• How to complete this task
From the records below, give the number of lines that contain the string "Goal", without any other text.

═══

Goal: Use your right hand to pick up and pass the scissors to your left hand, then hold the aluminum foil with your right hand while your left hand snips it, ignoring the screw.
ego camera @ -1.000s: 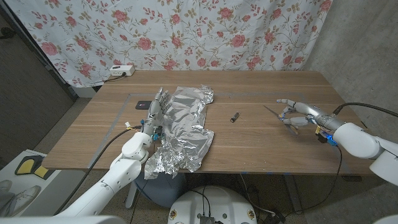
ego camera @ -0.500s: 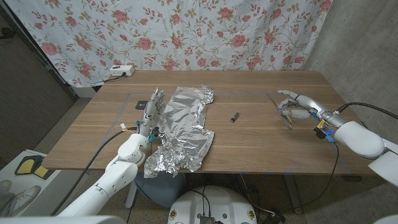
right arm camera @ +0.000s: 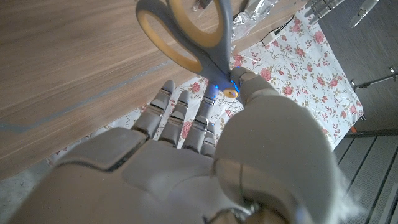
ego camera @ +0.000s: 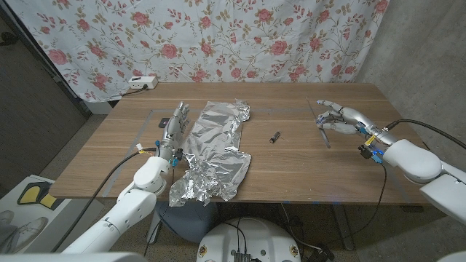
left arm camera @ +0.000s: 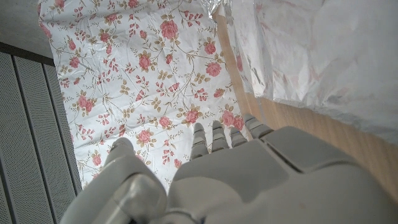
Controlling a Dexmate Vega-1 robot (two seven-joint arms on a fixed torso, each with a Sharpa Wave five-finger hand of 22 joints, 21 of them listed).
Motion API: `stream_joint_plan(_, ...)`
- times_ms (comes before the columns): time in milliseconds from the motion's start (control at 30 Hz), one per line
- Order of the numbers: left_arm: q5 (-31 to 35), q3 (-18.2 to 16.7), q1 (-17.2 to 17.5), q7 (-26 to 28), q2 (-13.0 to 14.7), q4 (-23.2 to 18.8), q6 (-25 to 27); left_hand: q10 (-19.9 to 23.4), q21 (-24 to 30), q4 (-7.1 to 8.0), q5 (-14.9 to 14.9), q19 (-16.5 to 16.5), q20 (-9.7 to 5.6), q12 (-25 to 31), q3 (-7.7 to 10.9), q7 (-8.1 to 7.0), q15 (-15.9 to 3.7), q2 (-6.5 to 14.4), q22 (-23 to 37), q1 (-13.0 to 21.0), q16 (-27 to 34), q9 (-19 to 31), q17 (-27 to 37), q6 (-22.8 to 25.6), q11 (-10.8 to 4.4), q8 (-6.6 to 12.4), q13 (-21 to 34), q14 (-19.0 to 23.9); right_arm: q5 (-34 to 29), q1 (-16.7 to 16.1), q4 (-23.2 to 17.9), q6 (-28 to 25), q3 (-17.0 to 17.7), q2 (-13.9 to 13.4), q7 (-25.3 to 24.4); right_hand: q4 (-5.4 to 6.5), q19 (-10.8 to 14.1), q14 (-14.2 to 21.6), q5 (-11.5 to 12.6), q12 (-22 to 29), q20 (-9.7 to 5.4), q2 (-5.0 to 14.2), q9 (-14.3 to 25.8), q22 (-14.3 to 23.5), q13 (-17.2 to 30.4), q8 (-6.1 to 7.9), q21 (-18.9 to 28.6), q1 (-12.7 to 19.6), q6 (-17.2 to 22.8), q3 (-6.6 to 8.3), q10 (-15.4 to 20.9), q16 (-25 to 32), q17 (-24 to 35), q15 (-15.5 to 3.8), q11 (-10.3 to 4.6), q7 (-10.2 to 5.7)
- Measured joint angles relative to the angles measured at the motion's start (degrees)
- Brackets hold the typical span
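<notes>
The right hand (ego camera: 341, 119) held the scissors (ego camera: 322, 127) pinched above the table's right side, presumably for handover, while the empty left hand (ego camera: 175, 125) waited, fingers extended, beside the aluminum foil (ego camera: 211, 149).

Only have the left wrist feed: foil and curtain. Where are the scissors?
Observer: In the right robot hand, over the table's right side. The right wrist view shows the thumb and a finger pinching the scissors just below the handle loop.
Operator: Is the left robot hand on the foil?
Observer: No. The left robot hand stands beside the left edge of the foil, fingers extended, holding nothing.
Operator: Anything between the two?
Observer: A small dark screw lies on the wood between the foil and the right robot hand, apart from both.
</notes>
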Motion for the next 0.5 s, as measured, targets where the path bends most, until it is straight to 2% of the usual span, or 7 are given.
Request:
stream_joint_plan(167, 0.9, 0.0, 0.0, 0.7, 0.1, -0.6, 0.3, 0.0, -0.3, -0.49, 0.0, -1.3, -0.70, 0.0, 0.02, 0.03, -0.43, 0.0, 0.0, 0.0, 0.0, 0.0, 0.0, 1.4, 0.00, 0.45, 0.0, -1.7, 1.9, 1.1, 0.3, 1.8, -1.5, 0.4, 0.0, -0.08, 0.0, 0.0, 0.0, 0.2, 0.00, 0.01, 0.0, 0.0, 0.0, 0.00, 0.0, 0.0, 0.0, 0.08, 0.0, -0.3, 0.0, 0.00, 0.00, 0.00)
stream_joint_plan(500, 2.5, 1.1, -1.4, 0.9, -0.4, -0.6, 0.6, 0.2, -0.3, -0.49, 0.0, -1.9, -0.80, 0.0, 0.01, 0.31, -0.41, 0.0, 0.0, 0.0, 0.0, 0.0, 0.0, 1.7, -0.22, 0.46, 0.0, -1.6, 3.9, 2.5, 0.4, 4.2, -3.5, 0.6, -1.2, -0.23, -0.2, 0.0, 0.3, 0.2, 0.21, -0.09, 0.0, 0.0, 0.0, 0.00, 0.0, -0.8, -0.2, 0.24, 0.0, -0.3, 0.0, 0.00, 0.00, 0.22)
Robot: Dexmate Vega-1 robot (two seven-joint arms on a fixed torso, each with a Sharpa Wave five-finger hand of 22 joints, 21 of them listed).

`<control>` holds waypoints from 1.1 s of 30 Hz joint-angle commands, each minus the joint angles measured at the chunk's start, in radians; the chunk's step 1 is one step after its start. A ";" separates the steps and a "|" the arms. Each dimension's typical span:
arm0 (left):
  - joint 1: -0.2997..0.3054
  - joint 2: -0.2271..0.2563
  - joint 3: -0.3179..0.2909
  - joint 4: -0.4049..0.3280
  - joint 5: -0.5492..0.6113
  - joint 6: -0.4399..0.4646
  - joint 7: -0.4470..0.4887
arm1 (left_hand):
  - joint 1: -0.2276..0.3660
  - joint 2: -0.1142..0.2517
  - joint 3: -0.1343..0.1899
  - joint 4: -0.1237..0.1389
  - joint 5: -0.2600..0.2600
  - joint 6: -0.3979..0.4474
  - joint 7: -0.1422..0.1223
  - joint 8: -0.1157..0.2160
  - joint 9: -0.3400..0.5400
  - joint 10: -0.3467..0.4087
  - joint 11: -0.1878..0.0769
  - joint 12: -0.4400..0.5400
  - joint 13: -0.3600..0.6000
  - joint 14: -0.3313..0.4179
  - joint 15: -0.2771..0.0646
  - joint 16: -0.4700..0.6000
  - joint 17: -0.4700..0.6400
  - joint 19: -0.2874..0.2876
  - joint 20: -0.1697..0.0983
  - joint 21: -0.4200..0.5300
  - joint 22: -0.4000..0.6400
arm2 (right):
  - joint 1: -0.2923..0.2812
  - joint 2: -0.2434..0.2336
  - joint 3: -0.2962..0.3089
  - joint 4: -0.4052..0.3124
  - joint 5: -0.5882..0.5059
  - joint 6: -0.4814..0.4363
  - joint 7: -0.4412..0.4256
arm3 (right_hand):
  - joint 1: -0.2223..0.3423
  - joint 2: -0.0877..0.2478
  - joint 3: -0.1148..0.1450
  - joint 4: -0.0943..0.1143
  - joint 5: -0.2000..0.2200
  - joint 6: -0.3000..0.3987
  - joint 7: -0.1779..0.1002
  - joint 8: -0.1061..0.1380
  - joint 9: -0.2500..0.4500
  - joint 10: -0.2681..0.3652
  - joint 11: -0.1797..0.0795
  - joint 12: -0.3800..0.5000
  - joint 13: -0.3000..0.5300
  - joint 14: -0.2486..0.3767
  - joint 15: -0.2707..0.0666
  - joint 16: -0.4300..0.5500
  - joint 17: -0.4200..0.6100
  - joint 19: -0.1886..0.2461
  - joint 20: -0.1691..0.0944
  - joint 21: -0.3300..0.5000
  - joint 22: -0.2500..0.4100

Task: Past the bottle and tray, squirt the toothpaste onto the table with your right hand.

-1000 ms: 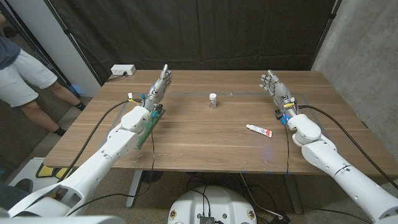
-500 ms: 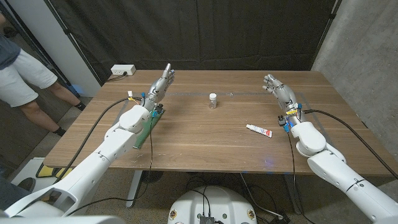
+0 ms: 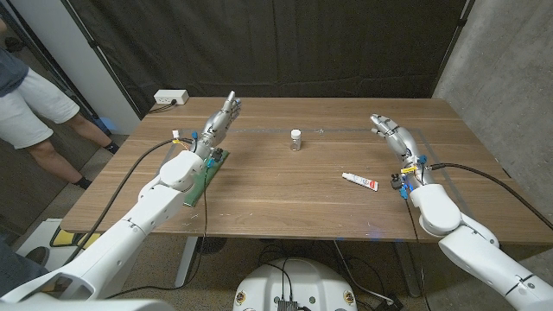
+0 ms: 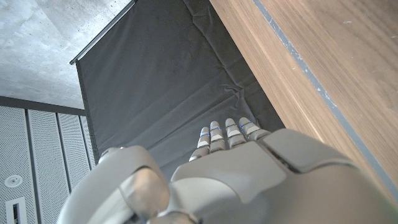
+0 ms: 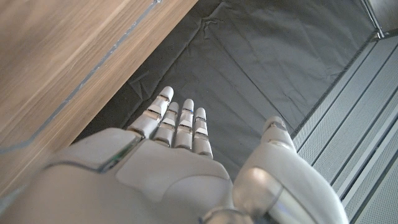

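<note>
Two hands hold nothing, fingers extended: right hand [image 3: 391, 134] and left hand [image 3: 221, 118] are raised over the table [image 3: 276, 203]. The toothpaste [image 3: 359, 181] lies near the right arm. The bottle [image 3: 296, 140] stands farther back, mid-table.

From my head camera the print on the small white toothpaste tube with the red end [image 3: 359, 180] is too tiny to read. Same with the little clear bottle with a white cap [image 3: 296, 139], can't tell what's inside. The person in white shorts [image 3: 30, 104] is cut off by the frame edge.
</note>
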 commanded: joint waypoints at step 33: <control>0.048 0.056 -0.025 -0.078 0.028 -0.033 0.006 | 0.028 0.020 0.005 -0.011 -0.005 0.035 0.000 0.003 0.002 0.029 -0.001 -0.001 0.003 0.024 -0.005 -0.004 0.003 0.001 0.007 -0.005 0.001 | -0.257 -0.129 0.011 -0.433 -0.510 -0.746 -0.189 | 0.225 -0.019 0.066 -0.020 0.006 0.088 -0.097 0.011 0.008 0.098 -0.113 0.014 0.003 0.060 -0.020 -0.001 0.000 0.027 0.027 -0.028 0.003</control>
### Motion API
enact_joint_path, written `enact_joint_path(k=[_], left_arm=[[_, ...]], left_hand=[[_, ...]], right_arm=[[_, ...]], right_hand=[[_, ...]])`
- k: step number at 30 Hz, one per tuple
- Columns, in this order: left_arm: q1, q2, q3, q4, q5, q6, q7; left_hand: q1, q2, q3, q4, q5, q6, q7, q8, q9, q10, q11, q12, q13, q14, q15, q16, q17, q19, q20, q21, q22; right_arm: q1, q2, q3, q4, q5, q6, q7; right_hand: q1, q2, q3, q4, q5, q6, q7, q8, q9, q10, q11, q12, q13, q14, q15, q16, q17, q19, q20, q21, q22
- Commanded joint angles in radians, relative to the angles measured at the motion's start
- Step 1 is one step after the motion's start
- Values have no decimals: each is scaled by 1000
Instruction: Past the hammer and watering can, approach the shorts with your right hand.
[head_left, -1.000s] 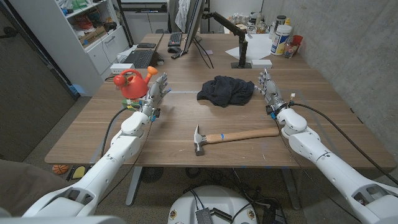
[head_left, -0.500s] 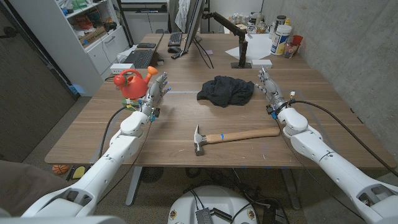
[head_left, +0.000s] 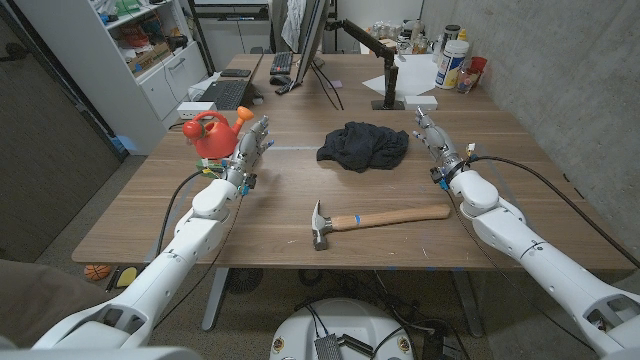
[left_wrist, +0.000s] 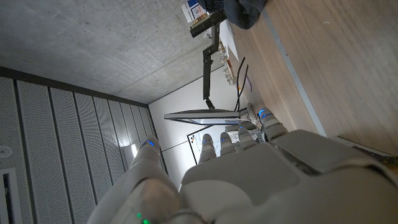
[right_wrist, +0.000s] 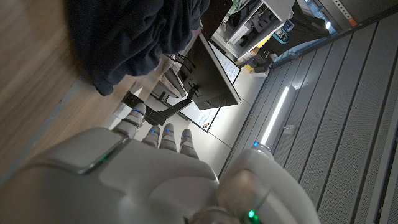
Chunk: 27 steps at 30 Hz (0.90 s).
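Note:
The dark shorts (head_left: 363, 145) lie crumpled on the wooden table (head_left: 300, 200) past its middle, and they also show in the right wrist view (right_wrist: 134, 37). My right hand (head_left: 436, 143) stands on its edge just right of the shorts, fingers straight and apart, holding nothing. A hammer (head_left: 370, 219) with a wooden handle and a blue band lies nearer the front, its head to the left. The red watering can (head_left: 212, 134) stands at the left. My left hand (head_left: 250, 148) is beside the can, fingers apart and holding nothing.
A monitor (head_left: 315, 30) and its arm stand (head_left: 385, 85) rise at the back, with a keyboard (head_left: 283, 62) and bottles (head_left: 452, 60) near them. A black box (head_left: 226, 94) sits behind the watering can. A concrete wall runs along the right.
My right hand has shifted slightly forward and to the right, staying beside the shorts. The left hand and the objects have not moved.

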Motion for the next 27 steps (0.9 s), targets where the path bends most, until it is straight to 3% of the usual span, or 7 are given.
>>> enact_joint_path(k=[1,9,16,27], left_arm=[[3,7,4,-7,-3,12,-7],[8,14,4,-18,-3,17,-10],[17,20,0,-29,2,12,0],[34,23,-6,-37,1,-4,18]], left_hand=[[14,0,5,-4,3,4,-10,5,5,-3,1,8,3,-8,-4,4,5,-6,2,6,2],[14,0,5,-4,3,5,-9,5,5,-4,0,9,2,-9,-3,4,5,-7,2,6,2],[16,1,7,-6,3,0,-11,3,4,-3,2,10,2,-31,-20,-2,4,-18,1,3,1],[18,2,8,-8,3,-11,-13,-1,3,-5,2,10,1,-44,-19,-4,4,-35,1,-2,0]], right_arm=[[7,-61,-9,-45,-80,-42,-9],[30,-124,-29,-84,-181,-82,-9],[39,-150,-34,-96,-237,-82,-17],[60,-189,-46,-122,-322,-99,-14]], right_hand=[[8,1,3,-4,2,-1,-7,8,2,-8,3,1,2,-7,0,1,3,-8,2,-1,4],[17,-1,4,-10,1,-10,-10,5,2,-14,1,0,2,-8,0,4,2,-10,-2,1,3],[25,-4,4,-16,1,-16,-14,3,2,-21,-4,-2,2,-9,-2,5,2,-11,-5,2,3],[35,-8,4,-23,1,-18,-15,4,2,-22,-10,0,2,-13,-7,6,2,-16,-7,2,3]])
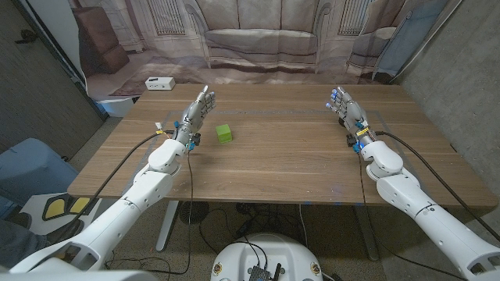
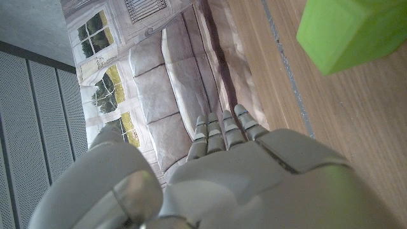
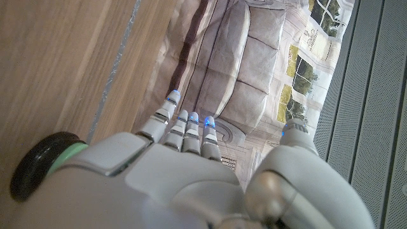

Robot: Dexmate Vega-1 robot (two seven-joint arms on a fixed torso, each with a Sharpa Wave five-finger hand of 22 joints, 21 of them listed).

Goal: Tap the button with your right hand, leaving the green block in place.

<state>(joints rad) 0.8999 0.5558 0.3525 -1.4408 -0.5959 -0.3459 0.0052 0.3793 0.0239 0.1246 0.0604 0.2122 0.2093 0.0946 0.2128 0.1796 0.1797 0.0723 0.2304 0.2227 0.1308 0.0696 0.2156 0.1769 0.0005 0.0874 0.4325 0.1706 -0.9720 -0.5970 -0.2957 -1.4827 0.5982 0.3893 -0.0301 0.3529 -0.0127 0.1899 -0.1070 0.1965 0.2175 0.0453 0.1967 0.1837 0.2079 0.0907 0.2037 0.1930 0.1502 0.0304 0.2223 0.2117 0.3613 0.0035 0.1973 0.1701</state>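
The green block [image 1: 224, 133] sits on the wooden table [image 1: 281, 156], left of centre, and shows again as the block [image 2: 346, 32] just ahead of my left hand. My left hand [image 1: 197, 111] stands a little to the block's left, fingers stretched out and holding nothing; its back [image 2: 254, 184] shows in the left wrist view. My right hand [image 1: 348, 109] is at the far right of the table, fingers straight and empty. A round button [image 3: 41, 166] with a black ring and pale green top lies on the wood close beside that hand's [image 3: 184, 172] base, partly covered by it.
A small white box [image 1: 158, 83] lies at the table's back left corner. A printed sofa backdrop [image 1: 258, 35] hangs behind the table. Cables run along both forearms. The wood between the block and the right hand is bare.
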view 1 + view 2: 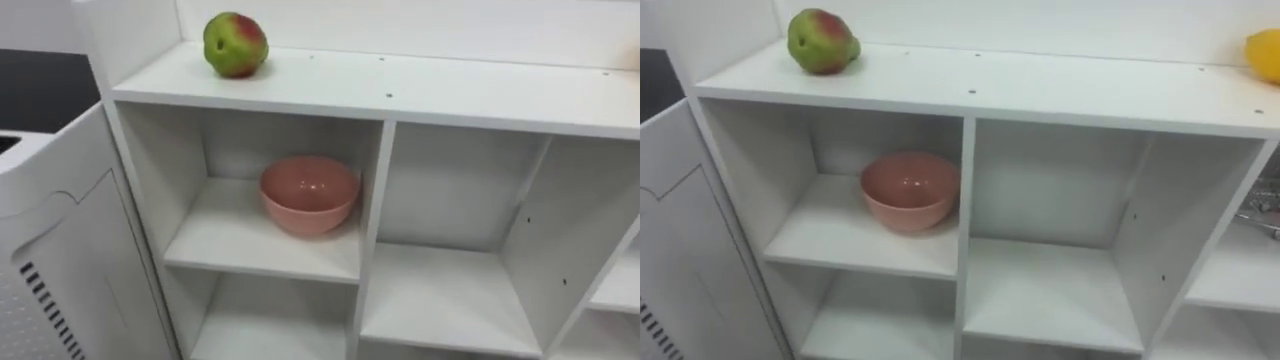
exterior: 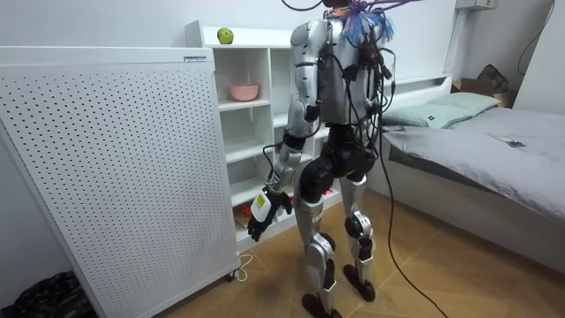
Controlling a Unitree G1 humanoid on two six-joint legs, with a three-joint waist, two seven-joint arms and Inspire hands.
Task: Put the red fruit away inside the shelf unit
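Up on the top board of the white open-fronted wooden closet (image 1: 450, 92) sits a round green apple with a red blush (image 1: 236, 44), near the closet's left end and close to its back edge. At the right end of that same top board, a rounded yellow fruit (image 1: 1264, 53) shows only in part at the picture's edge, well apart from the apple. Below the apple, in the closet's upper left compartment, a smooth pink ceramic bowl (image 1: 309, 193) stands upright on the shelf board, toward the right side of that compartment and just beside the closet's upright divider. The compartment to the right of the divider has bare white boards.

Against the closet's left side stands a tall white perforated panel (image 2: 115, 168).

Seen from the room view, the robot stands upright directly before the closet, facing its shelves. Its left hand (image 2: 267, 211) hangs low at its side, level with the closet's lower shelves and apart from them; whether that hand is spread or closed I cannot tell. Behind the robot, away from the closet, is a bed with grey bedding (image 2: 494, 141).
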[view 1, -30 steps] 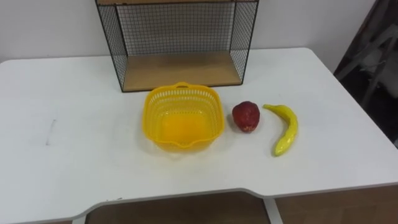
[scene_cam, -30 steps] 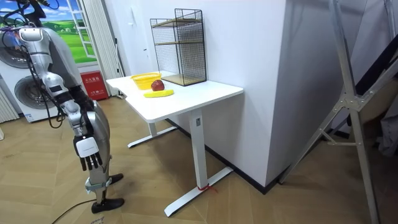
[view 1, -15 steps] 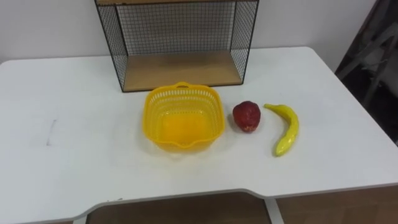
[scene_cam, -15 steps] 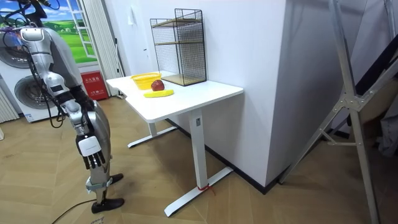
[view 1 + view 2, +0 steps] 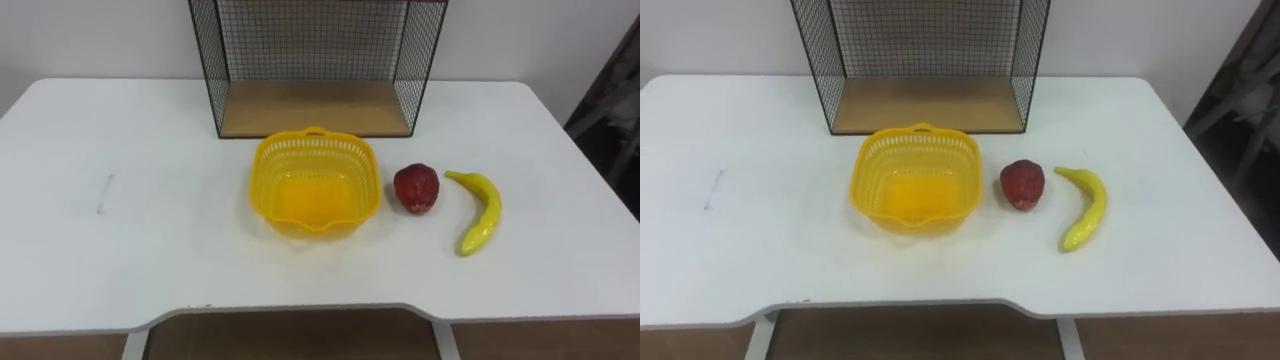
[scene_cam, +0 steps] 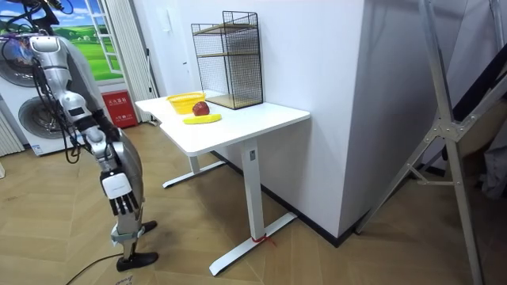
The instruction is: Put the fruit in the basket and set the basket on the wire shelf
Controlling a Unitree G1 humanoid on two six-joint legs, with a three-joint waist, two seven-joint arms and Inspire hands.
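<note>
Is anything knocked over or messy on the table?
Nothing stands out. The basket sits upright and empty, the red fruit and banana lie beside it on the table, and the shelf stands straight behind. Only a faint grey mark shows on the table's left side.

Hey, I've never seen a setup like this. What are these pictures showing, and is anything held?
This is a two-legged humanoid robot with two hands. Two pictures come from cameras in its head, looking down at a white table; the third is from a camera across the room. On the table are a wire shelf, an empty yellow basket, a red fruit and a banana. None of these is held: the right hand hangs open beside the robot.
</note>
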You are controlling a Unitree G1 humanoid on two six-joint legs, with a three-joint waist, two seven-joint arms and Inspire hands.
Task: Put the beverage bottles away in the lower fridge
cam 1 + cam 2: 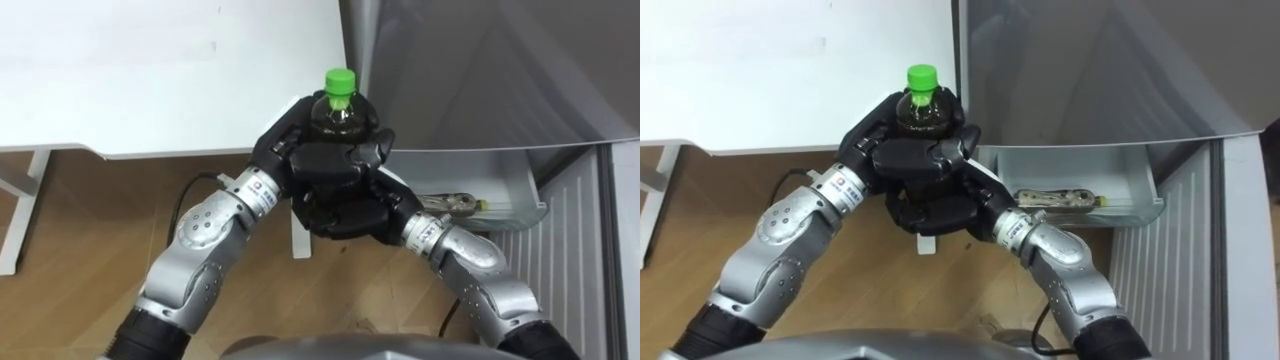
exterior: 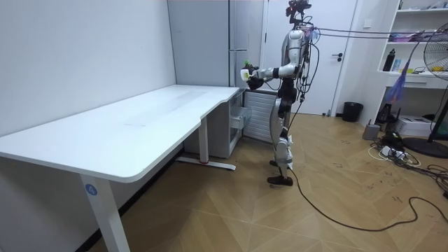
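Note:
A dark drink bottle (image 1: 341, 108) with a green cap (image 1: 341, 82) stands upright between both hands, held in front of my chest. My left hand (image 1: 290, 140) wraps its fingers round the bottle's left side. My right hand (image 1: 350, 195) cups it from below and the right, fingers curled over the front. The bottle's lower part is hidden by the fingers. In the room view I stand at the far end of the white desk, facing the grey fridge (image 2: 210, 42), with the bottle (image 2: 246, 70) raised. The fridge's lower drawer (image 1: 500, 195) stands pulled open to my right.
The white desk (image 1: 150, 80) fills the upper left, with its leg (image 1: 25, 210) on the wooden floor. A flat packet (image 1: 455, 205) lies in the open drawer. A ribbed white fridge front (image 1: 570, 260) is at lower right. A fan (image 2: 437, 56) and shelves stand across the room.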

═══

• Output
2